I have a list with repeating values which have been interchanged. for example
dataList=["john is student", "student is john", "john student is", "john is student", "alica is student", "good weather", "weather good"]
I want to remove all these repeating values as shown:
expected output:
dataList=["john is student","john is student", "john is student","john is student","alica is student", "good weather", "good weather"]
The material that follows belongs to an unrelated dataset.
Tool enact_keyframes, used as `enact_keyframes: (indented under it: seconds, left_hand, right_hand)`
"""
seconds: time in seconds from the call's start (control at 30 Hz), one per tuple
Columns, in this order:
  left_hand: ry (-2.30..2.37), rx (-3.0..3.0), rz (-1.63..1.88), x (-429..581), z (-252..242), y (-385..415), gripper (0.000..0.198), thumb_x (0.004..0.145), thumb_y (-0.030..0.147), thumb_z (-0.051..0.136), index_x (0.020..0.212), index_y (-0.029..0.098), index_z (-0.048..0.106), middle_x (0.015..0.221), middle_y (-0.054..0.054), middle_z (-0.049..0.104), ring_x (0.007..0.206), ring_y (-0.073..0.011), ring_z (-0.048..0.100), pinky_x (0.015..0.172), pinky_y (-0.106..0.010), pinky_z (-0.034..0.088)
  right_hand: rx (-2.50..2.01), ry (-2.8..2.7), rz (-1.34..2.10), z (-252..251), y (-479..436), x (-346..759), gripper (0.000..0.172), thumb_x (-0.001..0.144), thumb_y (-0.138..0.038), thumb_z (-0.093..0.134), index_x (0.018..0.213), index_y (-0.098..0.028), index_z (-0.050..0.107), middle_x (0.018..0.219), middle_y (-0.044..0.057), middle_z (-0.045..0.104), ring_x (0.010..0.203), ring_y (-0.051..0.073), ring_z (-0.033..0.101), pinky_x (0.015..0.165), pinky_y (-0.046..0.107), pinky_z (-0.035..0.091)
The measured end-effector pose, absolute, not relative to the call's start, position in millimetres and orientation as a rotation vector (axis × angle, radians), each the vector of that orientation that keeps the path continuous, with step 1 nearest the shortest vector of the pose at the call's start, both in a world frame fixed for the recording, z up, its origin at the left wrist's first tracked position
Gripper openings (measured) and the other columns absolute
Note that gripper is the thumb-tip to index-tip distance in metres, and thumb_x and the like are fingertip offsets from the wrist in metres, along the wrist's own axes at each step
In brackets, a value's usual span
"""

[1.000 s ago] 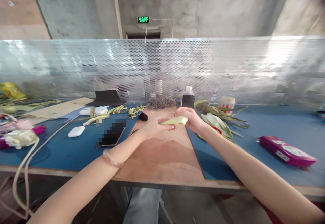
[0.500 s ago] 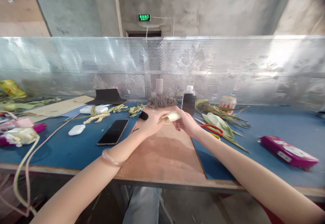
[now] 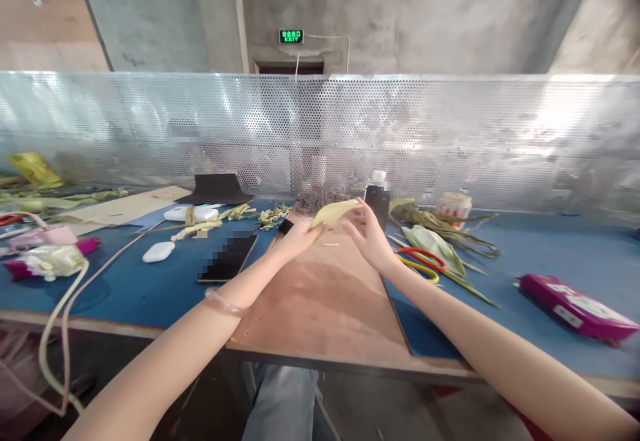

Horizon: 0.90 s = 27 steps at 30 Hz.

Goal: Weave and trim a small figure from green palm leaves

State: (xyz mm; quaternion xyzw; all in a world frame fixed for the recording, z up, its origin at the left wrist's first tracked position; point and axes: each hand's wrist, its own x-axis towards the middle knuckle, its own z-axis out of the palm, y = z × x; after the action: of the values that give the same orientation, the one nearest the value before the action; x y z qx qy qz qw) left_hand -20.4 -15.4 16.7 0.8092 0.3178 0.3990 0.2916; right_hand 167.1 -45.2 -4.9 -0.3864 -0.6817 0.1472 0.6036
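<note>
A pale yellow-green leaf that looks like a corn husk point(image 3: 335, 213) is stretched between my hands above the wooden board point(image 3: 325, 314). My left hand point(image 3: 299, 237) pinches its lower left end. At the upper right end, the fingertips of my right hand point(image 3: 370, 235) grip it, with the other fingers bent loosely below. Behind the husk lies a heap of grey curly strands point(image 3: 320, 201), partly covered by it. A small pale strip point(image 3: 330, 245) rests on the board. Beside my left hand is a black item point(image 3: 285, 227), partly hidden.
Right of the board are scissors point(image 3: 425, 259) with red and yellow handles, loose husks point(image 3: 430, 244), a dark-labelled bottle point(image 3: 377, 204), a jar point(image 3: 454, 209) and a magenta pack point(image 3: 577, 309). To the left lie a phone point(image 3: 229, 259), a white case point(image 3: 159, 251) and cables point(image 3: 65, 321).
The husk was rolled or folded between my hands and is now spread out flatter. My right fingers have shifted up to its tip. The view has turned slightly left.
</note>
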Motion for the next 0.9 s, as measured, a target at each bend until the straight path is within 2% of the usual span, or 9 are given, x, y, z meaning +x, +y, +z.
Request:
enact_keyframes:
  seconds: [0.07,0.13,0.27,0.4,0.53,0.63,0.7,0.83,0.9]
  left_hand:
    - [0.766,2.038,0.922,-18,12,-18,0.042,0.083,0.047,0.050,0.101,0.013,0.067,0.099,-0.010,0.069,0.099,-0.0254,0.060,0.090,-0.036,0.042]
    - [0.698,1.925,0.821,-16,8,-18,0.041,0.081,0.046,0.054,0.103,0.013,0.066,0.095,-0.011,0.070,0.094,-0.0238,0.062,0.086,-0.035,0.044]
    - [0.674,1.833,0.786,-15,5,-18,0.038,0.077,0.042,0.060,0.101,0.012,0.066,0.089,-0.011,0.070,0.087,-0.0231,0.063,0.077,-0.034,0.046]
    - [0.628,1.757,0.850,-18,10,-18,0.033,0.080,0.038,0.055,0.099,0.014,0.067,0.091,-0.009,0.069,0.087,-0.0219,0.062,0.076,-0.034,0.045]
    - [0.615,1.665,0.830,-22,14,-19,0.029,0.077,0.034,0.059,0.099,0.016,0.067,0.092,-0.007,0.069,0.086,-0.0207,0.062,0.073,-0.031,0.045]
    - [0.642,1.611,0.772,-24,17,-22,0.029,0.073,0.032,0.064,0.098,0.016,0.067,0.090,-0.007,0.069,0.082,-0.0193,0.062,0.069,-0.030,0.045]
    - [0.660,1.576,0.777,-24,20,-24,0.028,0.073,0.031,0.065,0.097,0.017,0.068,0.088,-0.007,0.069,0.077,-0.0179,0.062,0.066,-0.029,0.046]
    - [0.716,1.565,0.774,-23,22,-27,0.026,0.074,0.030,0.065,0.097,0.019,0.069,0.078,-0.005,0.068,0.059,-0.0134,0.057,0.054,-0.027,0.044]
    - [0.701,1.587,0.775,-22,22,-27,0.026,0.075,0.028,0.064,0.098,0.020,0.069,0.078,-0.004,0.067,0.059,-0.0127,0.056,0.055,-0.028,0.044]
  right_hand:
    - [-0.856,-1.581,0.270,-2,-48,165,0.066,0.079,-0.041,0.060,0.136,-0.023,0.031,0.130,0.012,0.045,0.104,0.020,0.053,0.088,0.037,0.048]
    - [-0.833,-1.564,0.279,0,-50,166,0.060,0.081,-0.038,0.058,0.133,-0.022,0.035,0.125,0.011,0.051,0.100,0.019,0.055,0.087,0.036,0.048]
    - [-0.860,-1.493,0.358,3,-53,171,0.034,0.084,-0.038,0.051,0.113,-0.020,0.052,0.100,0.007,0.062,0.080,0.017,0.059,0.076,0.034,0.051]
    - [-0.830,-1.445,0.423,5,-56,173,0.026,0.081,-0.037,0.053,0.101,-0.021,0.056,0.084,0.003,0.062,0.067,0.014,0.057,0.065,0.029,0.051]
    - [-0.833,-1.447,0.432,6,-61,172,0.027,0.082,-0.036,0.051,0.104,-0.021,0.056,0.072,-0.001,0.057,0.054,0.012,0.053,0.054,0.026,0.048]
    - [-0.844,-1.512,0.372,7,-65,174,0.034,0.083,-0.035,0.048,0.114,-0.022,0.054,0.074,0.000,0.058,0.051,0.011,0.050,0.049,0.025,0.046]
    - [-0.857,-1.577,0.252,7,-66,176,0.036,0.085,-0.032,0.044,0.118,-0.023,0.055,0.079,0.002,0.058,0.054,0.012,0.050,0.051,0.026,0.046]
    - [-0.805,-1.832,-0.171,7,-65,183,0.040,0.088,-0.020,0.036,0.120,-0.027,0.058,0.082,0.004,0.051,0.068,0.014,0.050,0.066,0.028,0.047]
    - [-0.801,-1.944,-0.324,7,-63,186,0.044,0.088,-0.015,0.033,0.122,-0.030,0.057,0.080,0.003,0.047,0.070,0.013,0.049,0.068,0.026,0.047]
the code which I am trying to use is:
for i in dataList:
first=(i.split()[0]) + i.split()[1] + i.split()[2]) in studentList
........
I am stuck in forming a logic. May I know how I can get my required result
If you consider that first occurrence is correct one that you need in the final list then you can try following:
dataList= ["john is student",
"student is john",
"john student is",
"alica is student",
"good weather",
"weather good",
]
data = {}
for words in dataList:
data.setdefault(frozenset(words.split()), words)
dataList = data.values()
# dataList is you need
Edit
Since I last answer question has been updated with the requirement to keep the repetitive values.
[Answer]
dataList= ["john is student",
"student is john",
"john student is",
"alica is student",
"good weather",
"weather good",
]
class WordFrequence:
def __init__(self, word, frequence=1):
self.word = word
self.frequence = frequence
def as_list(self):
return [self.word] * self.frequence
def __repr__(self):
return "{}({}, {})".format(self.__class__.__name__, self.word, self.frequence)
counter = {}
for words in dataList:
key = frozenset(words.split())
if key in counter:
counter[key].frequence += 1
else:
counter[key] = WordFrequence(words)
dataList = [] # this is what you need
for wf in counter.values():
dataList.extend(wf.as_list())
For long input dataList
you can improve my code by replacing WordFrequence
with recordclass